Ujian Lima Tahun Perkawinan (12)

KMAA#24

Wajah kusut tampak garis-garis yang menua di bawah mata. Beban berat yang ditanggungnya seakan tercermin dalam wajah wanita umur tiga puluhan itu. Garis-garis kecantikannya memudar karena tak sempat lagi untuk merawat tubuhnya. Jangankan berlipstik,  berbedakpun kini ala kadarnya. Dalam pikirannya, bagaimana mendapatkan uang untuk bisa membayar hutang-hutang suaminya. Waktu dihabiskannya untuk mencari uang dan mencari uang, berhemat dan berhemat. Selesai mengajar dia lantas mencari tambahan dengan mengajar di tempat lain atau memberi les privat.  Sore hari baru pulang bahkan Isya baru pulang. Namun belum juga hutang-hutang itu lunas.

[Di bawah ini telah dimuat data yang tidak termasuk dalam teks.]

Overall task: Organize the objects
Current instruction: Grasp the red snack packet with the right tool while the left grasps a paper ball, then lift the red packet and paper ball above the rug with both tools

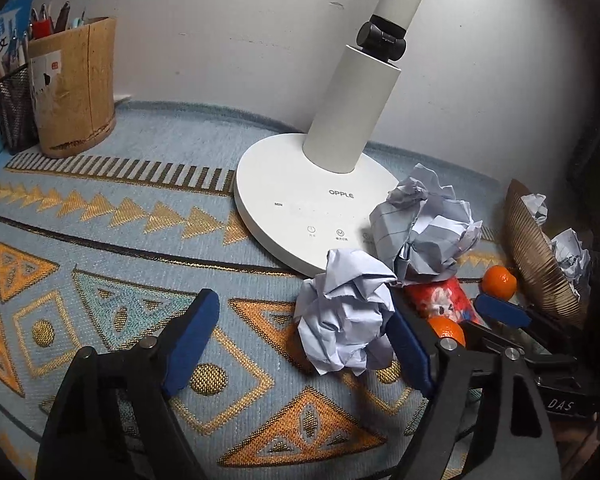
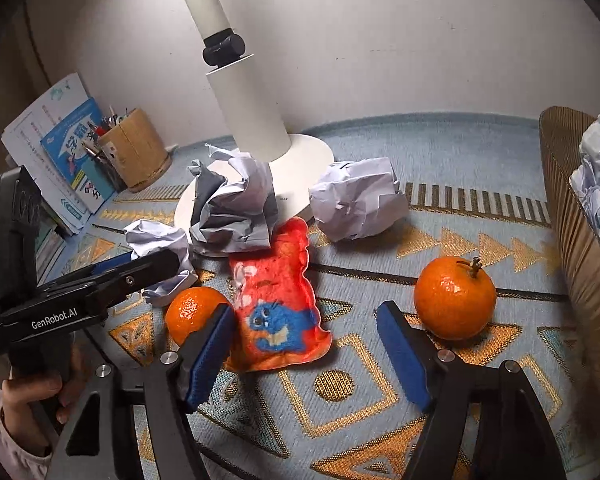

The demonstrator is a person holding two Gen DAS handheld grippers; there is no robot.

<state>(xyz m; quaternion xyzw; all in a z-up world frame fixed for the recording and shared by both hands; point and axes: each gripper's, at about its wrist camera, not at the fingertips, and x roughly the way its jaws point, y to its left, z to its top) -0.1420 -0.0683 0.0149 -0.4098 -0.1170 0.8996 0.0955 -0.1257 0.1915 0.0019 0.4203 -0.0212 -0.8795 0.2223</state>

Terbersit dalam fikirannya siapa yang bisa membantunya. Kedua orang tuanya ? Tak mungkin ia berani cerita pada kedua orang tuanya. Bapak ibu sudah banyak membantu. Aku sudah sering merepotkannya. Lalu siapa? Bisakah aku pinjam uang orang lain, yang bisa memberi kelonggaran aku dalam mengangsurnya ? Kalau tak segera kututup hutang-hutang ini, setiap hari menjadi beban fikiranku, setiap hari ada saja orang yang datang menagih hutang. Aku akan pinjam pada satu orang dan kututup semua hutang beberapa orang yang menagihku.  Dan aku hanya fokus untuk mengembalikan pada satu orang. Tapi siapa? Apa rumah ini satu-satunya barang berharga yang kumiliki harus aku jual? Duuh Gusti Allah…berikan petunjukMu.

Beberapa saat aku termenung. Satu persatu kupikirkan kira-kira siapa teman yang bisa membantuku. Kurebahkan badan ini di atas kssur. Anakku Huda sudah sejak sore tadi terlelap. Kupandangi wajahnya yang polos bersih dan lucu menggemaskan.  Aroma tubuh bayi menyegarkan badanku. Melihat Si Kecil pulas di sampingku, rasa lelah setelah seharian keluar rumah, terhempas hilang, terobati dengan mengelus dan menciumi tubuh anakku. Ya Allah, begitu masuk rumah hilang seluruh penatku, berganti dengan rasa syukur yang tak ternilai melihat anak-anakku sehat dan menyenangkan. Meski aku belum bisa memberikan yang terbaik untuk mereka, setidaknya aku sudah berusaha memberikan yang terbaik.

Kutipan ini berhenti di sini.